» Aim of the task:
The first line of the entries through the line bearing "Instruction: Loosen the": copy these lines exactly and return nothing else.

» Listed entries:
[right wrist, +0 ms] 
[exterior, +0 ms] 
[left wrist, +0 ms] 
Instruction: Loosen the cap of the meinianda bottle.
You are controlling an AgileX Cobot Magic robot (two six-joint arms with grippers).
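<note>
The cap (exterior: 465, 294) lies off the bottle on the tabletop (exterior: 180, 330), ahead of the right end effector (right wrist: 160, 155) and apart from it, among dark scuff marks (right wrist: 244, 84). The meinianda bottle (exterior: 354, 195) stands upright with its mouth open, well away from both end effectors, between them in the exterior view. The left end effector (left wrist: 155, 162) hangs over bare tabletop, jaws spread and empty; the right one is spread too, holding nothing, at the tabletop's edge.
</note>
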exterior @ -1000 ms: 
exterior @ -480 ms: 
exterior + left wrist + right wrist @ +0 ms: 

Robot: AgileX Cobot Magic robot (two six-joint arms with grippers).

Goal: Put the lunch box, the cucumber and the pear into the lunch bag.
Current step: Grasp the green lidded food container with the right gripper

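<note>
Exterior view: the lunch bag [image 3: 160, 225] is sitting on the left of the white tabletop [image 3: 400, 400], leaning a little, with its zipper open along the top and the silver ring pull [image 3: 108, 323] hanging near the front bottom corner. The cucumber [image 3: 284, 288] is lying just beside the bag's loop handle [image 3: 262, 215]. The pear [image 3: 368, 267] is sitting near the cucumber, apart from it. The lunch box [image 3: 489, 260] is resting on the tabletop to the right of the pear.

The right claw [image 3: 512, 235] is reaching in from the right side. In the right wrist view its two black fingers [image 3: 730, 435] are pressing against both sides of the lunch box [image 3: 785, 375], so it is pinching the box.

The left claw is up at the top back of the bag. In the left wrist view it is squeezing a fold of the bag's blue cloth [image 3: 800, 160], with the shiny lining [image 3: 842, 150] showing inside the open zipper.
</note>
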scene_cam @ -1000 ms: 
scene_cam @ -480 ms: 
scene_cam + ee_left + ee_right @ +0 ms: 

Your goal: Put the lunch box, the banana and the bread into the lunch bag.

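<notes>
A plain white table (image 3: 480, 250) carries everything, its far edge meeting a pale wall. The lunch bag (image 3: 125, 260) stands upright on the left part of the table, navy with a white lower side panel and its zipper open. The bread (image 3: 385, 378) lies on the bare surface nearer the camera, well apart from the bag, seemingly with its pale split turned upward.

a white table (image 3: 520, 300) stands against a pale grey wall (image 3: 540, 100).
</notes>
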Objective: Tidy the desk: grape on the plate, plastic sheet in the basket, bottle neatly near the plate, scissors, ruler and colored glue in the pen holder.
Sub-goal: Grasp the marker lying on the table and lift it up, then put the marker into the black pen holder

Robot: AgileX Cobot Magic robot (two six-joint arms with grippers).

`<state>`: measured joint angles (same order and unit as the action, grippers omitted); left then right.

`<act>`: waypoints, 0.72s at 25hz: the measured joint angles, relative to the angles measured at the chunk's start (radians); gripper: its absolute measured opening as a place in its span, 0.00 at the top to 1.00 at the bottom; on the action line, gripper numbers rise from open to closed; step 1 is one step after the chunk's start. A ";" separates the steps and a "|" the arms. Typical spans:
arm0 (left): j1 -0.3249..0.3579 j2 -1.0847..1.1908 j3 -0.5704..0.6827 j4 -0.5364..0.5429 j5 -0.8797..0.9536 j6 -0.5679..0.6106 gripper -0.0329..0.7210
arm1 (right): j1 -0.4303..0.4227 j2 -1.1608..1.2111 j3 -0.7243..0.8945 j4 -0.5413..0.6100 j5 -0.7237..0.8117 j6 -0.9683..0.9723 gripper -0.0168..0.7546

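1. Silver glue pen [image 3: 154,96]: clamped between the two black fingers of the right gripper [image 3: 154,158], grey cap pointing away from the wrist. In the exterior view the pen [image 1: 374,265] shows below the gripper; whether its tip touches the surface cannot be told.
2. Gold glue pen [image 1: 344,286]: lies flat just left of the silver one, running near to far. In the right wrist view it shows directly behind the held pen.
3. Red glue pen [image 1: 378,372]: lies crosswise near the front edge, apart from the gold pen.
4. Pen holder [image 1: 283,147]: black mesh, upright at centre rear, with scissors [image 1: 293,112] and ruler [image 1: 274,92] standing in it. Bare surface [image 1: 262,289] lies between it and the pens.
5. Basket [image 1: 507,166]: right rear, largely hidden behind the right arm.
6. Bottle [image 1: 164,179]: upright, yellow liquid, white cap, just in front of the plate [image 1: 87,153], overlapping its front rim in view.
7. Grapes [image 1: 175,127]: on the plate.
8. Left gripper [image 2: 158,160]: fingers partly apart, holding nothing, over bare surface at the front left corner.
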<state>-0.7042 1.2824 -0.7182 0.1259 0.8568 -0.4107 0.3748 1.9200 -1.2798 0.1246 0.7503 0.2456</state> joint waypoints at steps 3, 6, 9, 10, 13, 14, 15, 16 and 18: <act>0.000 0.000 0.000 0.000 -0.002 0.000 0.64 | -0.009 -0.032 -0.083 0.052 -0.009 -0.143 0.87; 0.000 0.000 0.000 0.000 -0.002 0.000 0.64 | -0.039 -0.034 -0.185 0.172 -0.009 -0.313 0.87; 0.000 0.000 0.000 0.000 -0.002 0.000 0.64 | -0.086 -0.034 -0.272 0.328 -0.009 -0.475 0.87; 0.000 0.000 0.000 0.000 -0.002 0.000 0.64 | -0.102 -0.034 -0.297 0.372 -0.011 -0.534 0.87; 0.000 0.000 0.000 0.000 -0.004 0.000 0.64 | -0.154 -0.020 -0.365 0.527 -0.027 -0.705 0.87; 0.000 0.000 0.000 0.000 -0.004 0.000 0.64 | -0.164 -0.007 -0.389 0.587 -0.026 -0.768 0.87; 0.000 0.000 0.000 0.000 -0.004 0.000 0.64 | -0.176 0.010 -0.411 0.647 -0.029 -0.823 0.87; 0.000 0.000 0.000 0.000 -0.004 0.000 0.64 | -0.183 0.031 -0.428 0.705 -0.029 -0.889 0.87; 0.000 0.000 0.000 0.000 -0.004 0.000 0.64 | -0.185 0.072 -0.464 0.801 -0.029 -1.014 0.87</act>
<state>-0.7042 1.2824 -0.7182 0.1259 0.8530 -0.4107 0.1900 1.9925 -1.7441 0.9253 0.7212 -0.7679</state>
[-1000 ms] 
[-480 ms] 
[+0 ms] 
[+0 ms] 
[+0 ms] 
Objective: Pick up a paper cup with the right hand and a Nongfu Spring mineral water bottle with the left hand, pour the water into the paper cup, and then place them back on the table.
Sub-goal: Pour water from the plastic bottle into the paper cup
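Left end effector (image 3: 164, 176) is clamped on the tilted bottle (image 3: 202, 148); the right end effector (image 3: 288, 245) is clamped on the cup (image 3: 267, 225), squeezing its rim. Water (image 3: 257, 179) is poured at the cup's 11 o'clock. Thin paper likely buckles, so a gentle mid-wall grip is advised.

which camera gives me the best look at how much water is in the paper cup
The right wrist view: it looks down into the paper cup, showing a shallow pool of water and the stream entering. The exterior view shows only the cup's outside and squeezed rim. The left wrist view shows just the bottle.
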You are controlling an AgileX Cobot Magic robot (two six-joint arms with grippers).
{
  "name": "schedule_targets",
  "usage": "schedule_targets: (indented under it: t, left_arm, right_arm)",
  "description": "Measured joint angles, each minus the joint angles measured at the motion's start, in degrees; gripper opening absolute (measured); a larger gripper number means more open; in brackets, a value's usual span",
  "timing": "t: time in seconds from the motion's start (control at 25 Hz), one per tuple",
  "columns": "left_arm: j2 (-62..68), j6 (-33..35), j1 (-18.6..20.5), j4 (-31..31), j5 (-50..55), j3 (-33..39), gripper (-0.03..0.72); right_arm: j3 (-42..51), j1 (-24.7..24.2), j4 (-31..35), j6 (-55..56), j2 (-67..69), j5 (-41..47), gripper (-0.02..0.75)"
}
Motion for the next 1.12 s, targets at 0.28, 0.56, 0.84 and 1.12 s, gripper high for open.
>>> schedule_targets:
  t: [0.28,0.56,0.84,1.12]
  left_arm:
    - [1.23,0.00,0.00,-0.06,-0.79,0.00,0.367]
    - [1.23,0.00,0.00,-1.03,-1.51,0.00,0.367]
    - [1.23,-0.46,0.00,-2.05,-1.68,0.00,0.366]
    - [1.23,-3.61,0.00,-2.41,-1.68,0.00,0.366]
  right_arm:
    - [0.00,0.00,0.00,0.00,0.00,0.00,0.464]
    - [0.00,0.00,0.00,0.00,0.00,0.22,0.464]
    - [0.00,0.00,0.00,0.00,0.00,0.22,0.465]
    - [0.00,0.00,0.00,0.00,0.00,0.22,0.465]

» Response area:
[right wrist, +0 ms] 
[exterior, +0 ms] 
[left wrist, +0 ms] 
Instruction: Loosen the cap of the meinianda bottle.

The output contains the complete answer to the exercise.